Escape
- Author: Carolyn Jessop, Laura Palmer
- Cover artist: Elmer Hader
- Language: English
- Subject: Autobiography
- Publisher: Broadway Books
- Publication date: October 16, 2007
- Publication place: United States
- Media type: Print (hardcover)
- ISBN: 0-7679-2756-7
- OCLC: 153581188

= Escape (Jessop and Palmer book) =

2007 autobiography centered around upbringing in the FLDS polygamous cult

Escape is a book by Carolyn Jessop and Laura Palmer. It discusses Jessop's upbringing in the Fundamentalist Church of Jesus Christ of Latter-Day Saints (FLDS) polygamous community. Her childhood was affected by the sect's suspicion of outsiders, the division that took place in that FLDS in the 1970s and '80s and by the increasing strictness of the sect her family belonged to. She experienced life with a mother who suffered from depression and was violent with her children.

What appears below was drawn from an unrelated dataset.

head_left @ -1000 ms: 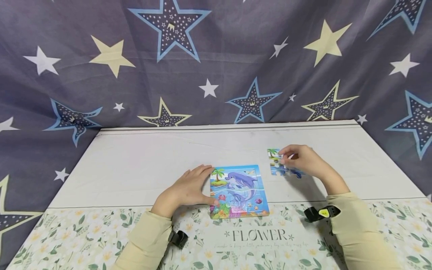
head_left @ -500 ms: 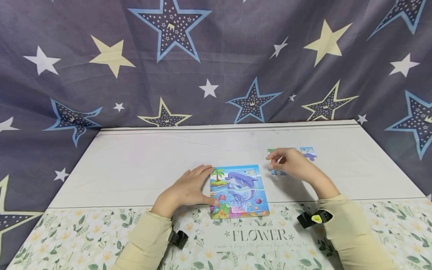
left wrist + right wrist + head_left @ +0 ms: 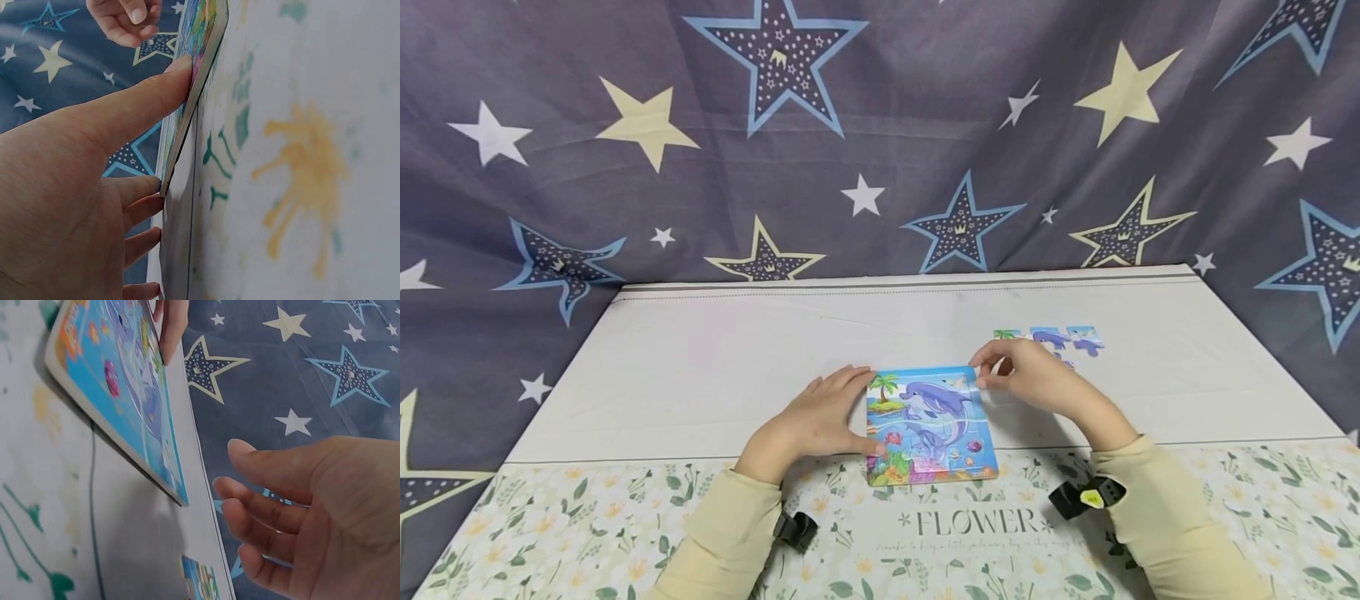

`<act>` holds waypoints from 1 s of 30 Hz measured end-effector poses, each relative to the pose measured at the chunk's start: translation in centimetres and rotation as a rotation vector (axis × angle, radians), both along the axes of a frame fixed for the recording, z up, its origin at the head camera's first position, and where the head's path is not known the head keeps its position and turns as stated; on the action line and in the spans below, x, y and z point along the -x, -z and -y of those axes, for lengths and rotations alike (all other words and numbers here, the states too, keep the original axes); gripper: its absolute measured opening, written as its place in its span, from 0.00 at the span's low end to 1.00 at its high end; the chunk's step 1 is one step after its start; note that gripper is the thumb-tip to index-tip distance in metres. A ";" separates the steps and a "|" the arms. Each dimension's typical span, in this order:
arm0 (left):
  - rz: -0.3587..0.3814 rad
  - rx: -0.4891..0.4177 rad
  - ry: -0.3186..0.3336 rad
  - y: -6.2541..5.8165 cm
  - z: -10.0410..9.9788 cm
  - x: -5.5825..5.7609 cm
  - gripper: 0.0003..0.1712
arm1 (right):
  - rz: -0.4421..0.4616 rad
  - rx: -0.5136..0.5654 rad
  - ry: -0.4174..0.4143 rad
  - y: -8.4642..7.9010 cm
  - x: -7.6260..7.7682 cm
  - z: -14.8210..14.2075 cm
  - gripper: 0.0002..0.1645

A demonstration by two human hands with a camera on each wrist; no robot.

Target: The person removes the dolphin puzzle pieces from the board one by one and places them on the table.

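A square dolphin puzzle board point(image 3: 936, 421) lies flat at the middle of the table. My left hand point(image 3: 823, 412) rests at its left side, fingers stretched along the far corner. In the left wrist view, the thumb point(image 3: 144, 103) lies straight on the board's top edge. My right hand point(image 3: 1037, 375) hovers at the board's far right corner. The right wrist view shows those fingers point(image 3: 269, 512) loosely bent, with nothing between them. Behind that hand lie loose puzzle pieces: one with a palm tree point(image 3: 1006, 333), one with a dolphin point(image 3: 1049, 337), and a blue one point(image 3: 1084, 340). The hand hides others.
A white cloth point(image 3: 760, 333) covers the back of the table, and a floral cloth lettered FLOWER point(image 3: 973, 522) covers the front. Behind stands a dark curtain point(image 3: 820, 158) with stars. Both wrists wear black straps point(image 3: 796, 531).
My right hand has moved left and slightly toward me, from over the loose pieces to the board's far right corner, uncovering the right-hand pieces. My left hand has stayed put.
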State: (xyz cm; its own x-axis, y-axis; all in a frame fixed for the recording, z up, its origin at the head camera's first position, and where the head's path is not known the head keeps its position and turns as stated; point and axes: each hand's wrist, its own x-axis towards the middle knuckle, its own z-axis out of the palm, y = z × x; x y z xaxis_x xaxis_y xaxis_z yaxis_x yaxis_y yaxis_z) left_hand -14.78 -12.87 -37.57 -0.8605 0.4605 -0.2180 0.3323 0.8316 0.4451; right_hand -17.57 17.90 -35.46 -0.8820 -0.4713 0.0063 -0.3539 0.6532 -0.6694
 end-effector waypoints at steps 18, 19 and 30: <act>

She observed conflict between her parents over celebrating Christmas and the effect of her surroundings and the strictness of the sect on her mother's mental condition and on her mother's relationship with her husband. She learned how to work around her mother's mood swings and observed how other children responded to spanking, so as to mitigate some of the violence. She also learned from her grandmother to take great pride in her church's tradition of plural marriage.

Carolyn wanted to go to college and study medicine, but when her father went to seek permission for her to go to college, the condition was that she marry Merril Jessop. It was arranged that she marry Jessop in two days, and to prevent her running away, she had to sleep in her parents' bedroom. She wrote, "The idea of sexual or physical contact with a man thirty-two years my senior was terrifying". Merril Jessop already had three other wives.

The book portrays Jessop's experience of a loveless and dysfunctional plural marriage, her eight pregnancies, four of which were life-threatening, and the last of which very nearly killed her. It describes her thwarted ambitions, her growing disillusionment with her husband, her conflict with Merril Jessop's older daughters, and the actions of the other wives. It also reveals step by step, how she came to reject the beliefs of the sect. When she decided that her only option was to escape, the book describes her meticulous planning and her willingness to seize the moment. The book also reveals the determination of the sect to control and suppress dissent in its ranks.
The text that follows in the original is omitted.